Nascida e criada no Jardim Novo Mundo

Minha mediocridade foi atacada | 01.09.11 - 10:44 Nascida e criada no Jardim Novo Mundo Dalai, o lhasa apso que, após fugir de casa, foi parar em uma boca de fumo (Foto: Aline Mil)


Minha mãe nunca gostou de cachorro. Tivemos uns três que ela mal deixava ficar na área. Só no quintal. Até que há quatro anos ela redescobriu a maternidade depois de três filhos criados. Veio o Dalai. Uma bolinha branca de pelo, Lhasa-Apso, que ganhou o coração dela e de toda família, claro. E com razão. Uma manha e educação em pessoa. Cachorro, digo. Senta para pedir comida, para passear, implorar colo. E é companheiro. Não esqueço quando minha mãe ficou com dengue. Dalai adoeceu junto. Ficou sete dias convalescido aos pés da cama dela. Por essa e por outras, recebe todos os mimos.   

Aí você imagina: meu irmão saiu de casa em junho, em julho minha irmã, e estamos eu e Dalai dividindo amor de dois adultos carentes. Até que numa bela manhã de sexta, saio atrasada, ressaqueada da festa de lançamento da Redação, e o Dalai aproveitou a brecha do portão se abrindo e fugiu sem eu ver. Geralmente, ele volta, mas esse dia ele não apareceu. Ao meio-dia minha mãe me liga aos prantos: roubaram o Dalai. Colocou carro de som na rua, passou de sala em sala da escola do bairro onde é diretora pedindo ajuda das crianças, procurou esquina por esquina. Toda a vizinhança já sabia que tinha um cachorrinho branco perdido.

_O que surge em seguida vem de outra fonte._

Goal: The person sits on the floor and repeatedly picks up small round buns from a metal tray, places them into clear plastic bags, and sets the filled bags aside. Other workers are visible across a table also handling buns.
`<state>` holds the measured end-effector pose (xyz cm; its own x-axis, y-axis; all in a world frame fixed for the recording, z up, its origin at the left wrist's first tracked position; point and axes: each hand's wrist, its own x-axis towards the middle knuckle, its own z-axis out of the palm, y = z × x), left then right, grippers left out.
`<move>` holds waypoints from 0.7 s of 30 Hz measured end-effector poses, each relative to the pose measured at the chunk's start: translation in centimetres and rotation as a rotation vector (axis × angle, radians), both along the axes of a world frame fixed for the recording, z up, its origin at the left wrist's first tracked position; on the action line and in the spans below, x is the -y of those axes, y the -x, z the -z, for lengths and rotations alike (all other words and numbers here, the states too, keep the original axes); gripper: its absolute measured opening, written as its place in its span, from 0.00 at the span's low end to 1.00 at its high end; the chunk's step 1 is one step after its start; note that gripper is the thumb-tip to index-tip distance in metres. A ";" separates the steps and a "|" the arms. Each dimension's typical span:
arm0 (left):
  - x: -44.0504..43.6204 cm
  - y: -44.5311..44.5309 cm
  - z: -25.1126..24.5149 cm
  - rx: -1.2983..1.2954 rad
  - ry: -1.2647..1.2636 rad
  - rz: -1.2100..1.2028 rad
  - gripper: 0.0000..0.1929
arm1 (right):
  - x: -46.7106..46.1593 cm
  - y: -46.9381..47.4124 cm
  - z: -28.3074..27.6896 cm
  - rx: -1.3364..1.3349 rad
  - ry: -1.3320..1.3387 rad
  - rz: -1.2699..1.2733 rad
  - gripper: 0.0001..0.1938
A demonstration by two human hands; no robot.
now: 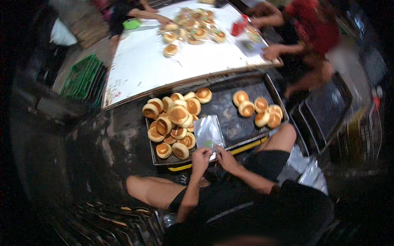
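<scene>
A flat stack of transparent plastic bags (209,130) with a round green mark lies at the near edge of a dark metal tray (227,126). My left hand (201,158) pinches the near end of the bags with bent fingers. From the other side, my right hand (227,159) grips the same end, its fingertips close to the left ones. How many bags the fingers hold is too small to tell. Left of the bags, round browned buns (178,115) are heaped in the tray. Several more buns (261,105) sit in its right part.
Beyond the tray stands a white table (144,67) with bagged buns (200,33). Co-workers' arms (286,49) reach over it; a red item (238,27) is nearby. Green crates (82,77) stand at left, dark trays (326,107) at right. Plastic bags (311,175) lie beside my thigh.
</scene>
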<state>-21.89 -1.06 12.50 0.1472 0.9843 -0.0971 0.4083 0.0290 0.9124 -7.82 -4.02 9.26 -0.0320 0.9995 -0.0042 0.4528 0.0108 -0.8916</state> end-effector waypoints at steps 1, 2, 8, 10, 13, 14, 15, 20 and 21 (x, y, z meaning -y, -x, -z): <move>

Vivo no Jardim Novo Mundo desde que nasci. Meu pai comprou um lote e construiu nossa casa há quase 30 anos. Com todas notícias de tiros e drogas, sempre vivi na contramão do que aparecia no jornal. Roubaram uma boneca e uma furadeira há mais de 25 anos e um notebook há quatro porque quando saímos deixamos a porta aberta. E nada mais. Brinquei na rua toda a infância, temos amizade com a vizinhança, estamos perto de tudo que precisamos e gostamos demais de nossa casa: não tinha do que reclamar.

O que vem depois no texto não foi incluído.